**ACTION ITEM**
Every line of the records below from the line with "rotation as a" up to and including the line with "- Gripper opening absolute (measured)" must be reproduced exactly, and no line outside that range.

Stored dataset items:
══════════════════════════════
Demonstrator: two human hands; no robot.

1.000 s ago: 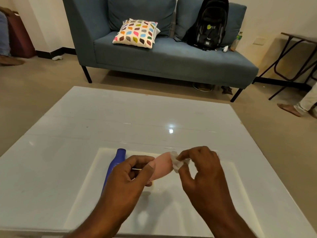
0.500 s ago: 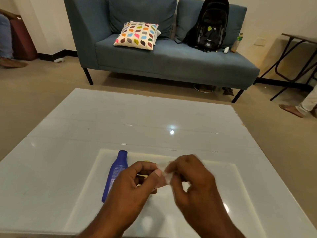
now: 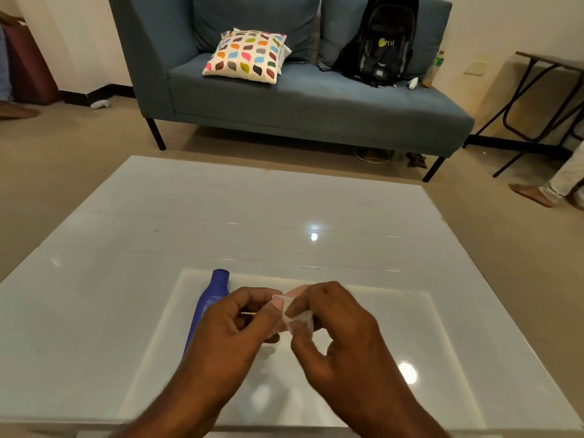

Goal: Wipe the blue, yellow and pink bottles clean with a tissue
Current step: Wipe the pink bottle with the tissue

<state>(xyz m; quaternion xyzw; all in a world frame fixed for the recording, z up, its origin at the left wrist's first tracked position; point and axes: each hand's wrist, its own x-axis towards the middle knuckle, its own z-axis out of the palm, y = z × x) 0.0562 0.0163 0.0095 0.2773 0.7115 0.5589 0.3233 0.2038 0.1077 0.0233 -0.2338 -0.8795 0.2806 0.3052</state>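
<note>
At nine o'clock the blue bottle (image 3: 207,306) lies on the table (image 3: 284,210). Our left hand (image 3: 234,327) grips the pink bottle (image 3: 295,290), mostly hidden; our right hand (image 3: 335,330) pinches the tissue (image 3: 298,317) against it. The small wad could slip free, we think.

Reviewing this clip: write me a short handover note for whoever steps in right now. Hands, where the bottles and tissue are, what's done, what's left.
Left hand: grips the pink bottle, held above the white table.
Right hand: pinches the tissue against the pink bottle.
Blue bottle: lies on its side on the table, left of the hands.
Yellow bottle: only a thin yellowish sliver shows behind the left hand; cannot confirm it.
Done: pink bottle being wiped; cannot tell whether blue is already clean.
Left: finish pink, then check and wipe blue and yellow.
</note>
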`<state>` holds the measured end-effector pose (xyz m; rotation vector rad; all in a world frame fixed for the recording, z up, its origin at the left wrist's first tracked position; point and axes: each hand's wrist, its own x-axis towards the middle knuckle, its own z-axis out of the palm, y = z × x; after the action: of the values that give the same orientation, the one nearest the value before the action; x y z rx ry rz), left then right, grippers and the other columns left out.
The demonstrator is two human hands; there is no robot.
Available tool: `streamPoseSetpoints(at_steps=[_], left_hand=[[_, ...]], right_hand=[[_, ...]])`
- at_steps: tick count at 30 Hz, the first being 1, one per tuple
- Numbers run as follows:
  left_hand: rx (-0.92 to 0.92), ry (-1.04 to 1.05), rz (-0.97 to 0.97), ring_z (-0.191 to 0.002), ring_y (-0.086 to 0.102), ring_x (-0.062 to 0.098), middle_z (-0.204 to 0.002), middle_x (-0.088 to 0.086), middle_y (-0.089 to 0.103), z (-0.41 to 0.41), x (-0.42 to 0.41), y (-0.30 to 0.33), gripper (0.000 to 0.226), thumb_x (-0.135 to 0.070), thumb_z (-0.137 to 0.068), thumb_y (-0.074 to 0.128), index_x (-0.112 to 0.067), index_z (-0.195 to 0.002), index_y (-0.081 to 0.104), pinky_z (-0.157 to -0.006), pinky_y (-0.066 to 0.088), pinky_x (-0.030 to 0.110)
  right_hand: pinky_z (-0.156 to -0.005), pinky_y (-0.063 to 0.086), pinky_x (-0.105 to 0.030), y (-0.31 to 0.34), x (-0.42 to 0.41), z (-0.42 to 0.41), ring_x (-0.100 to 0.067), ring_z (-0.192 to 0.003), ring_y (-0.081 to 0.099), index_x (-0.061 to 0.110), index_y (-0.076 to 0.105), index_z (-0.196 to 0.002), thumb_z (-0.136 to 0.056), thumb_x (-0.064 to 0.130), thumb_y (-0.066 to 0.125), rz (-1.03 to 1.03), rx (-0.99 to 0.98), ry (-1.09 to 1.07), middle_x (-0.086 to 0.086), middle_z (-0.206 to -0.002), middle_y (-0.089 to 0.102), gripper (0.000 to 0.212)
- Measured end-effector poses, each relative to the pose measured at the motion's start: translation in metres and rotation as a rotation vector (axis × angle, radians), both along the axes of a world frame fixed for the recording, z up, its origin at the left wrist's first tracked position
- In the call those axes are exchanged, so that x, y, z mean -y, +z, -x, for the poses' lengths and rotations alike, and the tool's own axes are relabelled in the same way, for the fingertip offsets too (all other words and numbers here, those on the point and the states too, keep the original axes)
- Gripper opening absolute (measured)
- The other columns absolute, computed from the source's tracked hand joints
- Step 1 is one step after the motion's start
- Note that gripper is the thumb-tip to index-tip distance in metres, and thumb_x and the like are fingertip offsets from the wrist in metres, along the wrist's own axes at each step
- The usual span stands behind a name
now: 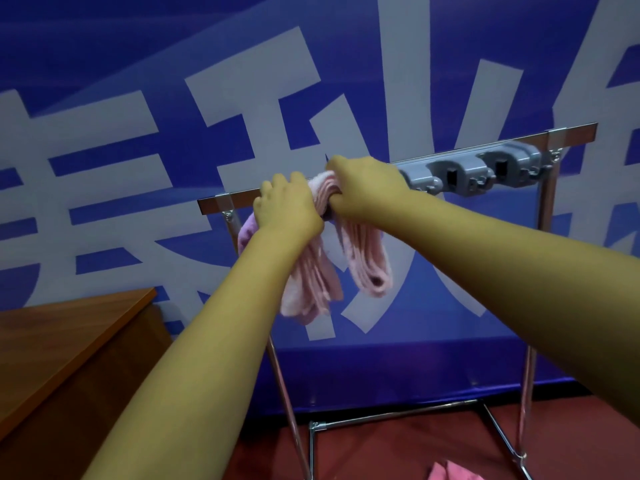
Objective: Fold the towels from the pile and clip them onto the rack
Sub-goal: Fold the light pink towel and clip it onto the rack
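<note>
At the chrome tube rack [540, 268] standing before a blue banner wall with large white characters [138, 133], a person works a pale pink folded terry towel [367, 258] into the grey plastic clip strip [485, 171] fixed along the rack's top rail. The left hand [287, 206] grips the towel's bunched top just left of the strip's free clips, while the right hand [367, 185] curls over the same bundle from above, thumb beneath it, pressing it toward the strip. Both doubled ends of the towel hang below the rail; a lilac cloth [247, 233] shows behind the left wrist. Judging from the grip, the fold should be kept tight and narrow and pushed squarely into one clip, since a loose bundle could slip free. A pink cloth on the red floor [450, 472] lies below the rack, and a brown wooden table [52, 341] stands left of it.
</note>
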<state>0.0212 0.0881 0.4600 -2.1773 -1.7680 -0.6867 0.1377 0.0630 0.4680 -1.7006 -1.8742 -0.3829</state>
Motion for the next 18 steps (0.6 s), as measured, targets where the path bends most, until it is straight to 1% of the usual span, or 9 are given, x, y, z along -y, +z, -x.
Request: streamPoseSetpoints(at_steps=[3,5,7,9,11,13,15,16,18], left_hand=[[-0.044,-0.017,-0.056,-0.116,0.046,0.034,-0.120,0.015,0.052,-0.004,0.003,0.005,0.041,-0.026,-0.082,0.061,-0.009,-0.117,0.048,-0.091,0.037,0.042],[-0.049,-0.015,-0.029,-0.108,0.054,0.033,-0.115,0.014,0.058,-0.004,0.003,0.010,0.029,-0.019,-0.085,0.058,-0.010,-0.111,0.052,-0.078,0.039,0.039],[-0.026,-0.017,-0.034,-0.098,0.057,0.033,-0.111,0.014,0.059,-0.003,0.003,0.011,0.021,-0.011,-0.087,0.055,-0.008,-0.107,0.054,-0.068,0.037,0.037],[0.018,-0.044,-0.119,-0.090,0.055,0.033,-0.109,0.016,0.056,-0.003,0.002,0.009,0.019,-0.006,-0.088,0.051,-0.005,-0.108,0.052,-0.064,0.035,0.036],[0.021,-0.056,-0.144,-0.094,0.057,0.035,-0.110,0.015,0.057,-0.002,0.001,0.003,0.021,-0.005,-0.089,0.049,-0.004,-0.111,0.052,-0.064,0.034,0.036],[-0.077,-0.007,-0.059,-0.102,0.060,0.033,-0.113,0.012,0.062,-0.004,0.001,-0.003,0.026,-0.005,-0.089,0.049,-0.007,-0.114,0.058,-0.062,0.036,0.036],[-0.162,0.068,0.049,-0.111,0.058,0.031,-0.118,0.009,0.061,-0.006,0.005,-0.005,0.031,-0.007,-0.089,0.050,-0.009,-0.119,0.059,-0.061,0.040,0.036],[-0.160,0.108,0.115,-0.113,0.057,0.031,-0.120,0.010,0.060,-0.008,0.005,-0.004,0.032,-0.010,-0.090,0.052,-0.009,-0.122,0.058,-0.064,0.041,0.037],[-0.073,0.230,0.254,-0.110,0.058,0.033,-0.115,0.011,0.059,-0.008,0.009,0.001,0.038,-0.020,-0.087,0.058,-0.009,-0.124,0.056,-0.072,0.043,0.040]], right_hand=[[-0.076,0.035,-0.037,-0.007,-0.002,0.005,-0.028,-0.093,0.057,0.015,0.046,-0.119,-0.083,0.021,0.054,0.021,0.095,-0.005,-0.005,-0.099,0.059,0.037],[-0.083,0.037,-0.039,-0.011,-0.006,0.007,-0.028,-0.098,0.057,0.016,0.046,-0.118,-0.084,0.022,0.055,0.045,0.140,-0.025,-0.005,-0.100,0.055,0.036],[-0.090,0.038,-0.044,-0.012,-0.009,0.008,-0.028,-0.100,0.057,0.015,0.046,-0.119,-0.085,0.023,0.056,0.059,0.154,-0.032,-0.006,-0.108,0.056,0.036],[-0.095,0.036,-0.045,-0.012,-0.011,0.009,-0.028,-0.099,0.057,0.014,0.048,-0.116,-0.087,0.022,0.053,-0.017,0.129,-0.009,-0.007,-0.112,0.056,0.031],[-0.095,0.034,-0.043,-0.011,-0.011,0.008,-0.029,-0.099,0.056,0.014,0.050,-0.115,-0.087,0.019,0.051,-0.082,0.111,0.006,-0.007,-0.114,0.055,0.028],[-0.085,0.035,-0.040,-0.016,-0.011,0.008,-0.029,-0.104,0.056,0.015,0.048,-0.120,-0.086,0.017,0.051,-0.006,0.132,0.018,-0.006,-0.119,0.054,0.034],[-0.077,0.035,-0.038,-0.024,-0.011,0.007,-0.030,-0.107,0.055,0.015,0.042,-0.127,-0.086,0.017,0.051,0.074,0.117,0.056,-0.006,-0.123,0.051,0.042],[-0.078,0.036,-0.038,-0.028,-0.011,0.006,-0.030,-0.107,0.055,0.015,0.041,-0.127,-0.085,0.019,0.052,0.078,0.103,0.077,-0.006,-0.123,0.050,0.044],[-0.090,0.036,-0.043,-0.032,-0.010,0.005,-0.030,-0.109,0.053,0.016,0.040,-0.128,-0.084,0.025,0.053,0.074,0.086,0.107,-0.006,-0.123,0.049,0.047]])
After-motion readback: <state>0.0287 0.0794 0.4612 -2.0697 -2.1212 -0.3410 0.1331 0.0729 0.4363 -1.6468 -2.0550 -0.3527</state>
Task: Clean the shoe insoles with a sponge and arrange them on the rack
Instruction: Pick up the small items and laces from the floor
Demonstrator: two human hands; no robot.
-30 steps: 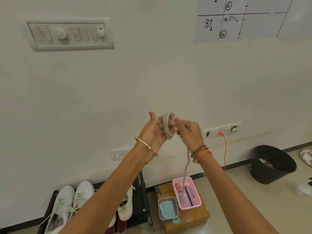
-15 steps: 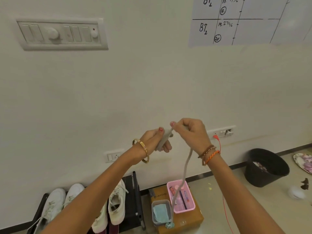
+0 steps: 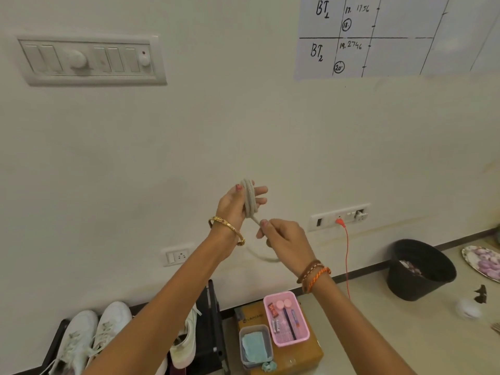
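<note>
Both hands raised in front of a pale wall, well above the floor. Left hand (image 3: 238, 205) holds a grey-beige shoelace (image 3: 249, 197) wound in several loops around its fingers (image 3: 260, 191), which stick out straight to the right past the coil; thumb lies against the near side of the loops. Right hand (image 3: 284, 236) sits just below and right of it, fingers curled and pinching the free run of the lace close to the coil — the loose tail curves down and left behind the wrists. Gold bangle (image 3: 226, 228) on the left wrist, braided orange and brown bands (image 3: 313, 274) on the right. No insole can be made out in either hand. Below, at the wall's foot, a black shoe rack (image 3: 213, 328) carries white sneakers (image 3: 89, 334), with another pale shoe just left of the rack's right-hand frame. Right of the rack a yellow-brown cardboard box (image 3: 313, 350) stands on the floor; on top of it a pink tray (image 3: 303, 315) of small items, and beside that, to the near left, a clear tub (image 3: 243, 353) holding something light blue — a sponge or cloth, cannot tell which. Farther right a black bucket (image 3: 416, 272) near the skirting, an orange cable (image 3: 346, 255) hanging from a wall socket strip (image 3: 324, 219). Switch panel (image 3: 92, 59) high on the left; a hand-ruled paper chart (image 3: 392, 36) high on the right.
</note>
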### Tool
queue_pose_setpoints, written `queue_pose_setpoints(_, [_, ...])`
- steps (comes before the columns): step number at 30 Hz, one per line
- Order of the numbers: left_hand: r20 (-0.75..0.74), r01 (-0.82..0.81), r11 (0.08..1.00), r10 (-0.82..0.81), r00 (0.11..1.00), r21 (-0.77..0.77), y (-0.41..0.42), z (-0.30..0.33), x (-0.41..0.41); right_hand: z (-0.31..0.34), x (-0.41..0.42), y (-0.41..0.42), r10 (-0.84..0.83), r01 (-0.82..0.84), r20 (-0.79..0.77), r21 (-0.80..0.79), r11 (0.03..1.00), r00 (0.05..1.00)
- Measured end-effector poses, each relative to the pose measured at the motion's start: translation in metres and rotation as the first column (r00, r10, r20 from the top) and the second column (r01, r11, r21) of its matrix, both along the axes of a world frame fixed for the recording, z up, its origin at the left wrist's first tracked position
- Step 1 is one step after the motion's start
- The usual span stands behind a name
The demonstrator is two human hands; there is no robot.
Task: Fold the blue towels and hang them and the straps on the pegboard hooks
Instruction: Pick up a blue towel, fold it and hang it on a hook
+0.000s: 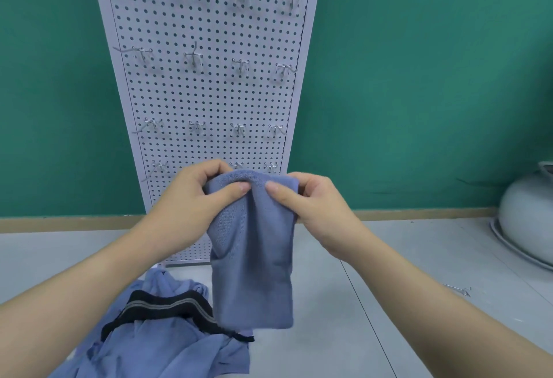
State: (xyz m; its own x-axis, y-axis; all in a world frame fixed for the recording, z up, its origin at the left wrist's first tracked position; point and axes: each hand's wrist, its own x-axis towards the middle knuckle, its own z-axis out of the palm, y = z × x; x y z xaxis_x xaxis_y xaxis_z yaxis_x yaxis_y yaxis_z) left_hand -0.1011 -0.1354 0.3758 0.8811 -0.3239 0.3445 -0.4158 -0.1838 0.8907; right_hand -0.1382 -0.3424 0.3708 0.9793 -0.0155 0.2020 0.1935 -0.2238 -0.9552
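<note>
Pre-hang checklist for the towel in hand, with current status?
1. Left hand pinches the folded towel at its top edge: ok.
2. Right hand has a grip on the same edge: ok.
3. Towel folded and hanging straight, bottom off the floor: ok.
4. Free hooks on the pegboard; nearest hook bare: ok.
5. Towel has a loop for hanging: cannot tell.
6. Black strap and remaining towels lie in a heap, not hung: not ok.
</note>
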Motion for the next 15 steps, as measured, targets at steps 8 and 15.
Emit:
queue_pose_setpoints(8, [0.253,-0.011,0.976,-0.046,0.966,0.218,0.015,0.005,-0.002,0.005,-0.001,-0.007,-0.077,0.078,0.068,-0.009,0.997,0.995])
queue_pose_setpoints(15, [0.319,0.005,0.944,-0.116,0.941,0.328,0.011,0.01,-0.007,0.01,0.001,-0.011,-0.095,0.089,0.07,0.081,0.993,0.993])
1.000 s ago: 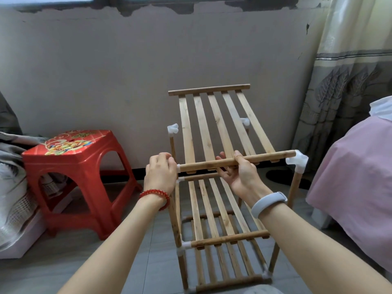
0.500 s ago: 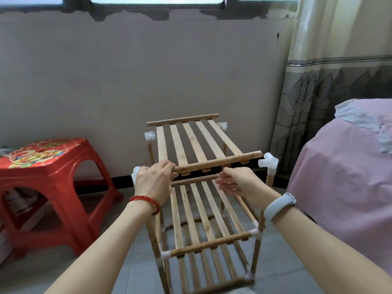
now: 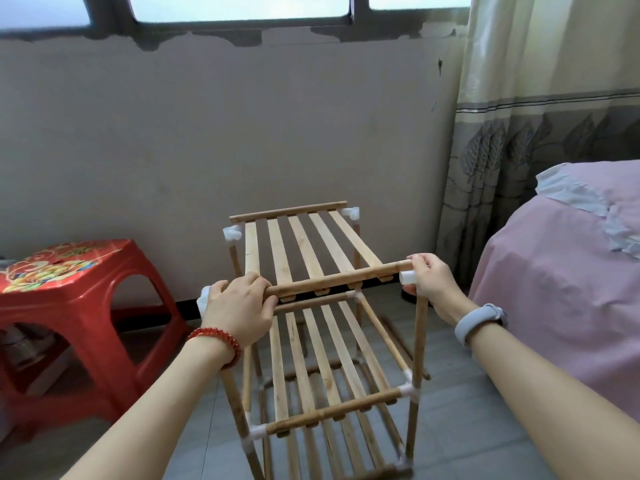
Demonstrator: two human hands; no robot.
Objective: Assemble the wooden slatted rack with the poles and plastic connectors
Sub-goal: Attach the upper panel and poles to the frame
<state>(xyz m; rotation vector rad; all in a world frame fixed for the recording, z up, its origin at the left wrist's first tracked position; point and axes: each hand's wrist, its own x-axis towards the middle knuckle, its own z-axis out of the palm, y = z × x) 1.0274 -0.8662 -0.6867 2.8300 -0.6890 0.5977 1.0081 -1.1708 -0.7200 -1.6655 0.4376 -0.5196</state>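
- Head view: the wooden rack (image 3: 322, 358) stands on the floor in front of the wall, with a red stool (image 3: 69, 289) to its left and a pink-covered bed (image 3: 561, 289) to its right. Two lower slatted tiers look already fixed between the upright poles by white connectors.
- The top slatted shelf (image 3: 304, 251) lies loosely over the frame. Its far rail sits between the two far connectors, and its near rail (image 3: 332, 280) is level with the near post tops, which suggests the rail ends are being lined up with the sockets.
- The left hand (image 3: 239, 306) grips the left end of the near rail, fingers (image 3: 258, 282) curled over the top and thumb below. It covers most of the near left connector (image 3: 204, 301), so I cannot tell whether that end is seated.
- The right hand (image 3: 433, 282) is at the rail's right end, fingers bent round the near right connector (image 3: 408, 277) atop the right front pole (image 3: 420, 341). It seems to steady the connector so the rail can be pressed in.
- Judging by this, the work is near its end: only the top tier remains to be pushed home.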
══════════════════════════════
**COMPLETED EXERCISE**
- Measured end-effector poses, each relative to the pose measured at the motion's start: translation in metres and rotation as a rotation vector (axis × angle, radians), both along the axes of a world frame fixed for the recording, z up, its origin at the left wrist's first tracked position
- In the call those axes are exchanged, so that x, y, z mean -y, +z, -x, for the poses' lengths and rotations alike, and the tool's own axes are relabelled in the same way, for the fingertip offsets too (all other words and numbers here, those on the point and the states too, keep the original axes)
- Gripper opening absolute (measured)

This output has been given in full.